* EXERCISE OBJECTIVE *
Of all the entries below, only the lines from the one with "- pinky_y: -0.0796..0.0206" up to and including the one with "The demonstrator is" are to be duplicated exactly.
◇ ◇ ◇
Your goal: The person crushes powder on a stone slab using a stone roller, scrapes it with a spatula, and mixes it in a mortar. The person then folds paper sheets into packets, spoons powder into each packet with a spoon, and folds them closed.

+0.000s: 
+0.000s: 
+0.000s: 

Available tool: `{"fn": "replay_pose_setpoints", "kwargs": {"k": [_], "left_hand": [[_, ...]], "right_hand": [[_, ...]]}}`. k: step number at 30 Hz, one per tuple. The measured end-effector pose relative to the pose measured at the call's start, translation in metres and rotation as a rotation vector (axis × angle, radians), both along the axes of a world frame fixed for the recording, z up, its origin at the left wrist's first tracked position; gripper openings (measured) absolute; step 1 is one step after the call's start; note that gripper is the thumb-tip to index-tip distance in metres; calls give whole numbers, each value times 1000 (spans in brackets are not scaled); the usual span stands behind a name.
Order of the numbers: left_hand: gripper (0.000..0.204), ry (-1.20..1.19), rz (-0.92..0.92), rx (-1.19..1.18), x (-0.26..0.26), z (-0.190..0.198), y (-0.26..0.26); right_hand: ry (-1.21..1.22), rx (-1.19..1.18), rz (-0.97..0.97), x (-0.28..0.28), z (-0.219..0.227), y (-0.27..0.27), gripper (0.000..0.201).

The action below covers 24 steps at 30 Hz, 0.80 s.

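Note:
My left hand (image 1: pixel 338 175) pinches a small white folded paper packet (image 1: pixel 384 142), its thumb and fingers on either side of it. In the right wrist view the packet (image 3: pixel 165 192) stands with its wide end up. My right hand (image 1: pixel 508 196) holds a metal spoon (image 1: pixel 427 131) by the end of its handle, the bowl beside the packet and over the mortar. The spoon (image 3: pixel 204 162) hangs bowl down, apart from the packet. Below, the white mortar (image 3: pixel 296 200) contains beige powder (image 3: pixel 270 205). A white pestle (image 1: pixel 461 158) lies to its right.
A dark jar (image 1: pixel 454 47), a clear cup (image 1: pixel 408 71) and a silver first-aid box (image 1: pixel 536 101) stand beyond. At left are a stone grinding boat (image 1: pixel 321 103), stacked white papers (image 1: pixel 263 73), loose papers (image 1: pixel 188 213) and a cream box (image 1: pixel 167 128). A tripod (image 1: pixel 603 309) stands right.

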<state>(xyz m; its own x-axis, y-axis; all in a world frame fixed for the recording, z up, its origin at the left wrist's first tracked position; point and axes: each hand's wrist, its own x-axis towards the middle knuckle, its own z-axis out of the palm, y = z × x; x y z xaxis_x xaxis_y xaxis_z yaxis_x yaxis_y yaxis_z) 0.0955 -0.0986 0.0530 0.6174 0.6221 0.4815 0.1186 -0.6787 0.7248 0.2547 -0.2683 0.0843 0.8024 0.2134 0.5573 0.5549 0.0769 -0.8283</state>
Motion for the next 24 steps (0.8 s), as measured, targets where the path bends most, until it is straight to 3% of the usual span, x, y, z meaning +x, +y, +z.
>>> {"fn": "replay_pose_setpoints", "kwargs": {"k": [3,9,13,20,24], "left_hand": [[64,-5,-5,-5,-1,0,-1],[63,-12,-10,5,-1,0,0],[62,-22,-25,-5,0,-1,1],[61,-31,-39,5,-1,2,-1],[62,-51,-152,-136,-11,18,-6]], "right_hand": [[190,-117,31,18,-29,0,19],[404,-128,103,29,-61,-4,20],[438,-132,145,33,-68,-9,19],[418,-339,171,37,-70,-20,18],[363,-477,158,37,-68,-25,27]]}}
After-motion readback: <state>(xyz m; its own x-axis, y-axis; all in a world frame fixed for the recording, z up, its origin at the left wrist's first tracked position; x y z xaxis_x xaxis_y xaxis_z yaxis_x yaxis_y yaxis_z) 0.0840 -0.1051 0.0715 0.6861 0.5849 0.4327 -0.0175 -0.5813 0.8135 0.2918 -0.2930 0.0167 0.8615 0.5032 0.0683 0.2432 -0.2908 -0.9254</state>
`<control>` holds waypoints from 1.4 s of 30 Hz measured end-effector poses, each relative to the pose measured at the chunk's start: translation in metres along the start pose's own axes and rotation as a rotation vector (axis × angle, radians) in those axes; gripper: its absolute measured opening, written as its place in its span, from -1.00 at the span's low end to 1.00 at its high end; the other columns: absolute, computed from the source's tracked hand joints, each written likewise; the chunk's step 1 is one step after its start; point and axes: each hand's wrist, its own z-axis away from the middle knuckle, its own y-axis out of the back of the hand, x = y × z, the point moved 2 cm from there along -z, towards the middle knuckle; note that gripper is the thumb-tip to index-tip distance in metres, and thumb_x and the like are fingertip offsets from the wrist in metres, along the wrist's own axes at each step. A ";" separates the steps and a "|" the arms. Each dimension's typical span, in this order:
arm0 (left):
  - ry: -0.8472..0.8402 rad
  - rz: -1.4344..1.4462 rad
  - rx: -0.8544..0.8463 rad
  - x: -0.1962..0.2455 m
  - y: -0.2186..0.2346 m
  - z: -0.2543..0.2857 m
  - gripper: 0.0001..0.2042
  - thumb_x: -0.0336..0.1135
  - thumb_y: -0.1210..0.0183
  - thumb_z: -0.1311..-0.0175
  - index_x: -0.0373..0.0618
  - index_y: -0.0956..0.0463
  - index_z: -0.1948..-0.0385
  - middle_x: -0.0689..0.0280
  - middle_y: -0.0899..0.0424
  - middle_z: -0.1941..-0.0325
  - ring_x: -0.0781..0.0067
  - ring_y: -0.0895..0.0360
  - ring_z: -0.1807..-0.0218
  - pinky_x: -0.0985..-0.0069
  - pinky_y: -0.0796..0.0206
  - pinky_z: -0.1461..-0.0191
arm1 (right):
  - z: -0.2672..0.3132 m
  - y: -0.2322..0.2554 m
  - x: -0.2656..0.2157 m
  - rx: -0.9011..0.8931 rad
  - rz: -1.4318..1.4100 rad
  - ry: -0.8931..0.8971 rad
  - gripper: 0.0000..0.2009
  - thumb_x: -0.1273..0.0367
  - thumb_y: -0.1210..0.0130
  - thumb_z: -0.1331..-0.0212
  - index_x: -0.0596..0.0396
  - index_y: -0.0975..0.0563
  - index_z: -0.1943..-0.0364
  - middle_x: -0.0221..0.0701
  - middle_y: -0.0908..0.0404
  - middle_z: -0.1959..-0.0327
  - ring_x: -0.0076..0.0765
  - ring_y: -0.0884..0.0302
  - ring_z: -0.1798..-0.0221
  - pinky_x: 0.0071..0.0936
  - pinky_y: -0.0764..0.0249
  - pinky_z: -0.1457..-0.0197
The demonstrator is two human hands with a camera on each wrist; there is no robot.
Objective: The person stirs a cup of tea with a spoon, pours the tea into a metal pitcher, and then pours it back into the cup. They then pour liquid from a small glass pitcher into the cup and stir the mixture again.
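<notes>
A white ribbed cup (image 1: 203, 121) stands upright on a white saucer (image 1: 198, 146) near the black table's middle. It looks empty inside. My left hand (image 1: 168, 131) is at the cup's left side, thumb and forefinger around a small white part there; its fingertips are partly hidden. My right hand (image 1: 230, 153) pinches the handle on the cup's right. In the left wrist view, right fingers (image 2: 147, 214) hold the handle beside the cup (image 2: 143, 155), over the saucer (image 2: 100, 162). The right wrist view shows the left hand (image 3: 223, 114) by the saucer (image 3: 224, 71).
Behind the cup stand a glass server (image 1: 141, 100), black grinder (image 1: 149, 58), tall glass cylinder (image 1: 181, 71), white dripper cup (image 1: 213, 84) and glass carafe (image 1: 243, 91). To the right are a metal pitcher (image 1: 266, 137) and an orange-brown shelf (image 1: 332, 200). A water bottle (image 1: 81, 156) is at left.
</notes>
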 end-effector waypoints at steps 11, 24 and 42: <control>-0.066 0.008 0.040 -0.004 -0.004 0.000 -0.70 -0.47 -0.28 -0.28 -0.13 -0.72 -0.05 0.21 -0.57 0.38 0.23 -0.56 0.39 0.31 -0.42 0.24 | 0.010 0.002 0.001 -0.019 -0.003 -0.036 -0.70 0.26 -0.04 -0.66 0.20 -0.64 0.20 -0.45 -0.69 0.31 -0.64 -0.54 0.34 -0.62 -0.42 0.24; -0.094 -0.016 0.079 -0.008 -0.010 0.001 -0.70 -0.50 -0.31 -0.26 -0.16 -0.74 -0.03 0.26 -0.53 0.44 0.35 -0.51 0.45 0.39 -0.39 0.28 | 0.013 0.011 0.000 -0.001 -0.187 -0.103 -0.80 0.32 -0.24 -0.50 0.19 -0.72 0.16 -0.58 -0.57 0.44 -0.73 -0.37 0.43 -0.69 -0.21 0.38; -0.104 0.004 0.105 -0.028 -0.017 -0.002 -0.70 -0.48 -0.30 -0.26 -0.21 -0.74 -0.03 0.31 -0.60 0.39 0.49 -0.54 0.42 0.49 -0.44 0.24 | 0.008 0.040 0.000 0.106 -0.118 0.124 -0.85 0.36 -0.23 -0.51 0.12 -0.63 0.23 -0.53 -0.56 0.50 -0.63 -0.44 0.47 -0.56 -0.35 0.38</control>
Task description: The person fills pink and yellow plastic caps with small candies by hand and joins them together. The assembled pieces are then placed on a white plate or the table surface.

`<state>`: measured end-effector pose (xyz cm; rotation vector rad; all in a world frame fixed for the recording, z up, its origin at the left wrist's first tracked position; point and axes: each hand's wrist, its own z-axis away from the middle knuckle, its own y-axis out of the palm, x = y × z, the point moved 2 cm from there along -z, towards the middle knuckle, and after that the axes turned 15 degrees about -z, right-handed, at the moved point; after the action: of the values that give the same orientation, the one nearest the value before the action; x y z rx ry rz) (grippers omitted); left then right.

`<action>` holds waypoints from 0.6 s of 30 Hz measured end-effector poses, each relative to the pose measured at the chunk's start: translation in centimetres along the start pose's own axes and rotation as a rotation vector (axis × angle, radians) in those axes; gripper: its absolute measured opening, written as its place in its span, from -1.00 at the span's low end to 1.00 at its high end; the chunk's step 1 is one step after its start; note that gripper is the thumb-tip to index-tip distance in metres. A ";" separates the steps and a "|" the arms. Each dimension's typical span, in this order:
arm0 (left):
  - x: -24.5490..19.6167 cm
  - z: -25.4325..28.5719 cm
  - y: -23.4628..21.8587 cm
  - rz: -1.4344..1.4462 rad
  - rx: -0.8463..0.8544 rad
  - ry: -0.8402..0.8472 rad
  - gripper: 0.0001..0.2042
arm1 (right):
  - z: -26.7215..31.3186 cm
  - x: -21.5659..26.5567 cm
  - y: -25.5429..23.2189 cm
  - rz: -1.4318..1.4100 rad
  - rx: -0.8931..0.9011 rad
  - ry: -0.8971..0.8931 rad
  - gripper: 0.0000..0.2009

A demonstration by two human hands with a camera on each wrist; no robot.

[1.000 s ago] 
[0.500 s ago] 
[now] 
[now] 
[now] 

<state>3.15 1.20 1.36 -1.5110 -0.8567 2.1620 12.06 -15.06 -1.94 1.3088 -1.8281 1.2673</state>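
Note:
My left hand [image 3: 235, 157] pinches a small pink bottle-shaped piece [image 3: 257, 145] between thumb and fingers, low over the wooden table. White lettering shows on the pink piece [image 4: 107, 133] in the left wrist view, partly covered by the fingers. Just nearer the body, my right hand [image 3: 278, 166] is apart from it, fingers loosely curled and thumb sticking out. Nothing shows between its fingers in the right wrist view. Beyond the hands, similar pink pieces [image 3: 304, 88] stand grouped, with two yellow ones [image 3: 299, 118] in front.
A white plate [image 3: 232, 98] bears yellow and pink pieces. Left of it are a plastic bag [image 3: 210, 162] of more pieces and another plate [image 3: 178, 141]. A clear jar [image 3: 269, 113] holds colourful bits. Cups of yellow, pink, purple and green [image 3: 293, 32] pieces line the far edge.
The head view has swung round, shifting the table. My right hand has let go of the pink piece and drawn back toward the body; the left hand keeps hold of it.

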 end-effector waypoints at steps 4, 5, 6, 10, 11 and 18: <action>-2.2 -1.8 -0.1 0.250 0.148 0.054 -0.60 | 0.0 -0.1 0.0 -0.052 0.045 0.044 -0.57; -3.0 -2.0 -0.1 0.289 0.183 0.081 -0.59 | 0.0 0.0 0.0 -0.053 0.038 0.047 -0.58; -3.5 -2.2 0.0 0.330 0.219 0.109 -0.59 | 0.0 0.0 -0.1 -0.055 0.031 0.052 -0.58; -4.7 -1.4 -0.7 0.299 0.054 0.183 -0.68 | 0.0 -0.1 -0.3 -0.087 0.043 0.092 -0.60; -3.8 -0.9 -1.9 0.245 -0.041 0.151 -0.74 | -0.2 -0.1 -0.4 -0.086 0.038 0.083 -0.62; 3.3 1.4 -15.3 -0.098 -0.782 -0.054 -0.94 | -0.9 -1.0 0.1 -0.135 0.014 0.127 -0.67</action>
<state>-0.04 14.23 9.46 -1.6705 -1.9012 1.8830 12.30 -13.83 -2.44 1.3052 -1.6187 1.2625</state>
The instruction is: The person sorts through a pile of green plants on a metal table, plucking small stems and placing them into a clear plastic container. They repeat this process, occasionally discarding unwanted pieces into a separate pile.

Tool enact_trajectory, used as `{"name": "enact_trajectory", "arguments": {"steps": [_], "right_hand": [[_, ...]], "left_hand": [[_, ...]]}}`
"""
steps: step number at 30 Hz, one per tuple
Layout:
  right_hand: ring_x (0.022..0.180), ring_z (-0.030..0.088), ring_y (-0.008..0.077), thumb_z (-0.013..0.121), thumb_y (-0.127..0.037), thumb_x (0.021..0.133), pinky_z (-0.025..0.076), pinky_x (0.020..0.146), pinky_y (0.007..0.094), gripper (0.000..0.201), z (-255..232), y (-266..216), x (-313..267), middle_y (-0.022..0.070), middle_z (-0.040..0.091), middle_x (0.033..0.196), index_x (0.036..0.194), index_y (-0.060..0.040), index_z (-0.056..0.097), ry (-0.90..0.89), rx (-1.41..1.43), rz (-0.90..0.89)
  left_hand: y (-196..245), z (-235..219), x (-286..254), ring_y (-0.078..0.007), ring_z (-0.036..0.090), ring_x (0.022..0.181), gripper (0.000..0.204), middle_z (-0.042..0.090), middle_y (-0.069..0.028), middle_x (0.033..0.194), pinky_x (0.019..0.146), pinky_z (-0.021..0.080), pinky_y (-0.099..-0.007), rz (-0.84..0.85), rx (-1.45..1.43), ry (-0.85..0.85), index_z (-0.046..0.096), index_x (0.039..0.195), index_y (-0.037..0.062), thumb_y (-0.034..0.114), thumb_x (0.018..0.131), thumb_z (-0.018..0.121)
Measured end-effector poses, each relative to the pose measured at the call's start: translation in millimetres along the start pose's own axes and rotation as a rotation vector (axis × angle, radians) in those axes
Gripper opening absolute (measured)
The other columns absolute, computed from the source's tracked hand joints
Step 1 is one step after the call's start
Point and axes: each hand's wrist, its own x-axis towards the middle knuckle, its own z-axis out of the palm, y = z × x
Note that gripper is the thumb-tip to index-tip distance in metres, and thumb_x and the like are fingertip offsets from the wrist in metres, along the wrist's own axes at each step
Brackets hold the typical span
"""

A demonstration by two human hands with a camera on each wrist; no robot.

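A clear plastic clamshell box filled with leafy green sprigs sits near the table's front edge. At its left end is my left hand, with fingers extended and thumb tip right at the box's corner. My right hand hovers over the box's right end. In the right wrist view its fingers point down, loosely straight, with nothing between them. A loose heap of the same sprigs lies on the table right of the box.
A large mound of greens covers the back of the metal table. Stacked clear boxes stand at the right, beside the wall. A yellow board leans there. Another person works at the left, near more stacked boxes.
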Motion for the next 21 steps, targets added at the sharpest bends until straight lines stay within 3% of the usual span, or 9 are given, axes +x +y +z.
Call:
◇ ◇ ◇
* ANSWER TO THIS EXERCISE *
  - pinky_y: -0.0796..0.0206
  - pinky_z: -0.1461..-0.0191
arm1 (right):
  - z: -0.2672..0.3132 m
  - y: -0.2322..0.2554 m
  - x: -0.2656..0.2157 m
  - rx: -0.9011..0.8931 rad
  - rz: -1.4318..1.4100 rad
  - ry: -0.8931..0.8971 rad
  - gripper: 0.0000..0.2009
  - thumb_x: -0.1273..0.0367
  - thumb_y: -0.1210..0.0130
  - thumb_z: -0.1331..-0.0212
  - index_x: -0.0596..0.0396
  - index_y: -0.0975..0.0563
  - index_z: -0.1943..-0.0364
  - middle_x: -0.0221..0.0701
  - middle_y: -0.0908..0.0404
  - middle_z: -0.1959..-0.0327
  - ring_x: -0.0076..0.0765
  - ring_y: -0.0884..0.0302
  - ring_z: -0.1798..-0.0221
  - pinky_x: 0.0071..0.0936
  - pinky_y: -0.0764..0.0249
  - pinky_z: -0.1457..-0.0197
The demonstrator is two human hands with a camera on each wrist; there is no robot.

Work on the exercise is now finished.